For food and drink, Jakarta luxe guides have yet to be written -- and the high turnover rate of eateries doesn't help. For a deal on Sunday afternoons, dish out $30-$37 at the Marriott or Grand Hyatt hotels for an all-you-can-eat-buffet, which includes Western fare and hours of free-flow wine and champagne.

At a fraction of that cost, locals and expats in the know turn to no-frills street food. Sate Ragusa, in demand for more than 50 years, barter chicken and goat satay at less than $2. Open daily from 4 p.m. to 11 p.m., the cash-only operation is located at Jalan Veteran I No. 10. Using the same space, another seller diversifies by cooking up vegetarian fare. To round off a complete meal, their neighbor is Es Krim Ragusa, or Ragusa Ice Cream.

Indonesia's most famous dish, nasi goreng, or fried rice, is popularly sought after at Nasi Goreng Kebon Sirih locales throughout Jakarta for the same budget prices.

Alcohol can be outrageously expensive in the mainly Muslim nation due to high import tax; so savor the free mini bottles of wine from that international flight.

The cocktail locals swear by in Indonesia is Jamu. Made with natural ingredients such as ginger, cinnamon and sugar, it is an acquired taste. Generations, especially Javanese women, drink Jamu as a medicine to improve lifestyle, beauty and health. Advertisements promise the mixtures will "maintain vitality in wife-husband relationships" and "retighten stomach and uterus muscles."

"We believe that it will make our body fresher -- when you feel fatigue or tiredness, it makes us energize, like [an] isotonic drink," says local Evi. "It makes symptoms of [the] flu go away." Men drink a different Jamu for the "man thing," she laughs, likening it to Viagra.

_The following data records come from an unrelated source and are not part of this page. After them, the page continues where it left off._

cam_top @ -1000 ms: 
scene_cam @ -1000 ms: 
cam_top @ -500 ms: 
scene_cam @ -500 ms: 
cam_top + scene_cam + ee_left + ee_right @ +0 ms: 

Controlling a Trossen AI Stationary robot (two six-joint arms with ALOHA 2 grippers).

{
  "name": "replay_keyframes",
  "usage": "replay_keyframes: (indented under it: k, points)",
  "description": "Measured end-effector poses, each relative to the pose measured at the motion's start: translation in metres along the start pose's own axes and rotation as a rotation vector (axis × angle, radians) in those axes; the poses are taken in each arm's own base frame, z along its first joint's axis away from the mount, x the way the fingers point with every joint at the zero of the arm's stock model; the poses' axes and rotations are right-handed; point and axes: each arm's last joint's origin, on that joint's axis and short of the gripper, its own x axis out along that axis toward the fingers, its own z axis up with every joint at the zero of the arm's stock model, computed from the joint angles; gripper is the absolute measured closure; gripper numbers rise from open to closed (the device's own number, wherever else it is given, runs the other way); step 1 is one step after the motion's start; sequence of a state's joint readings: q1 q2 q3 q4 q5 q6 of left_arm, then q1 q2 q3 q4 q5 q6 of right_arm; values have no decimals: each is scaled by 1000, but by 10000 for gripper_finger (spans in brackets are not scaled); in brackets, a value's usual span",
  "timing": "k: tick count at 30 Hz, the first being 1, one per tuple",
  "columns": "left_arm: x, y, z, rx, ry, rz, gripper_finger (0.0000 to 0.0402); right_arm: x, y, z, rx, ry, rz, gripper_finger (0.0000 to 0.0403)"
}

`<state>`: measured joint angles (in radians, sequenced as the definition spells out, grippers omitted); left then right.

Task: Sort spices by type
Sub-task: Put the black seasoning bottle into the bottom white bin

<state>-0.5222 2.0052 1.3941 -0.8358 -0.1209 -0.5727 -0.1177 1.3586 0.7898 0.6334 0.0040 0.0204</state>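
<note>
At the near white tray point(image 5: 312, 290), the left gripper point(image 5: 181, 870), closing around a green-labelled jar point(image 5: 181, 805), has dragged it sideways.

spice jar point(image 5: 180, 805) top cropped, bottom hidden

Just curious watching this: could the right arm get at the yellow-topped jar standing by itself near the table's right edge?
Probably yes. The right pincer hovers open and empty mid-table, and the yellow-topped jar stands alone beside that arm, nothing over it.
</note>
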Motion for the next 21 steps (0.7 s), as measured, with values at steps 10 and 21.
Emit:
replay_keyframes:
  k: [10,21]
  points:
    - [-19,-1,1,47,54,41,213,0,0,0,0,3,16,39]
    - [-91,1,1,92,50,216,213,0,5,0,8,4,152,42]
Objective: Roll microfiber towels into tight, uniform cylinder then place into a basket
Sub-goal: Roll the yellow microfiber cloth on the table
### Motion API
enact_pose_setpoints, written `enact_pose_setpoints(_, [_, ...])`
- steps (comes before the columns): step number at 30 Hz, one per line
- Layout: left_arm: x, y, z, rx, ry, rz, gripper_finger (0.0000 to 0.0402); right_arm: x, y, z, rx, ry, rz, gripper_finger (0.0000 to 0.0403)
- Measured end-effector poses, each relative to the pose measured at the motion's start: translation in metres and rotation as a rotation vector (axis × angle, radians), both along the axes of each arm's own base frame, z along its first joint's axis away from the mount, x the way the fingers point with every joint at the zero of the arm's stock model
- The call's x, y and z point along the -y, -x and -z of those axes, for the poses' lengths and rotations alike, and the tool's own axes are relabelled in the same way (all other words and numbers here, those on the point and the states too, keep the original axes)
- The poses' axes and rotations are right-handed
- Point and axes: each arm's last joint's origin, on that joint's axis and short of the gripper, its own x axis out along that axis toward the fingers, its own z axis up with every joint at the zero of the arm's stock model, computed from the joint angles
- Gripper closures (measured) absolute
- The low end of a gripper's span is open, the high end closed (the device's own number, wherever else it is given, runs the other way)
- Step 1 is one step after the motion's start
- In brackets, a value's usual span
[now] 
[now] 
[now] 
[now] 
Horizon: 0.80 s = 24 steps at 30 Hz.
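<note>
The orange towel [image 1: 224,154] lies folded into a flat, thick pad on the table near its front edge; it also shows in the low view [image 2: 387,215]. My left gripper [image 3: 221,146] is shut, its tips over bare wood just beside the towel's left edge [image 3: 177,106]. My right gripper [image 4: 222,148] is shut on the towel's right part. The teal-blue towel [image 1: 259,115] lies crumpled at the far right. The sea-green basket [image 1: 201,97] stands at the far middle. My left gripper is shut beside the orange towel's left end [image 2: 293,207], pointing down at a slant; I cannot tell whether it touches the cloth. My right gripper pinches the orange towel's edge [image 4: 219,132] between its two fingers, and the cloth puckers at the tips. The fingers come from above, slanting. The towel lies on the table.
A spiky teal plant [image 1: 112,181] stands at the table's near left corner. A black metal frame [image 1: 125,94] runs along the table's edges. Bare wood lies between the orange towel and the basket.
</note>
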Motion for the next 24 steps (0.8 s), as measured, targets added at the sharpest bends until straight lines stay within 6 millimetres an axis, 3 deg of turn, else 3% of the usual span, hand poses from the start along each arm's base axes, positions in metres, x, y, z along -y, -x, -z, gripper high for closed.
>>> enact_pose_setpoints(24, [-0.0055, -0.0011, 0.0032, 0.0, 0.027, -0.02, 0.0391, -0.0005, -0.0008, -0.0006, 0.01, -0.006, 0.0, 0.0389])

Street vendors deal colorful bottles of Jamu for 10 to 20 cents apiece. Packaged powders and pills are also sold for less than a couple of bucks, though Evi cautions buying only popular brands.

Still need to take the edge off in the gritty city?

Cruise around for the day in a Silver Bird taxi. Often black Mercedes, the former government delegate vehicles render a quiet air-conditioned sanctuary, muffling out the city buzz and mosque loudspeakers. These drivers know the fastest shortcuts through the maze of Jakarta's streets and most of them speak English. Paying the higher 35 cents per mile is worth the smooth ride on uneven roads.

Step it up a notch and rollick in an overnight stay to explore another part of town. This is a city, after all, with regularly worse bumper-to-bumper traffic than rush hour on the 405 in Los Angeles or in midtown in New York. Room rates, some for as low as $50 a night, may well be worth saving lost hours in transport.

Spend a little more time in Jakarta, and become immersed with the culture and the people, and stress more easily washes away with laughter. The need to detox still exists but occurs less frequently, and that initial instinct to flee has been known to transform into a desire to never leave.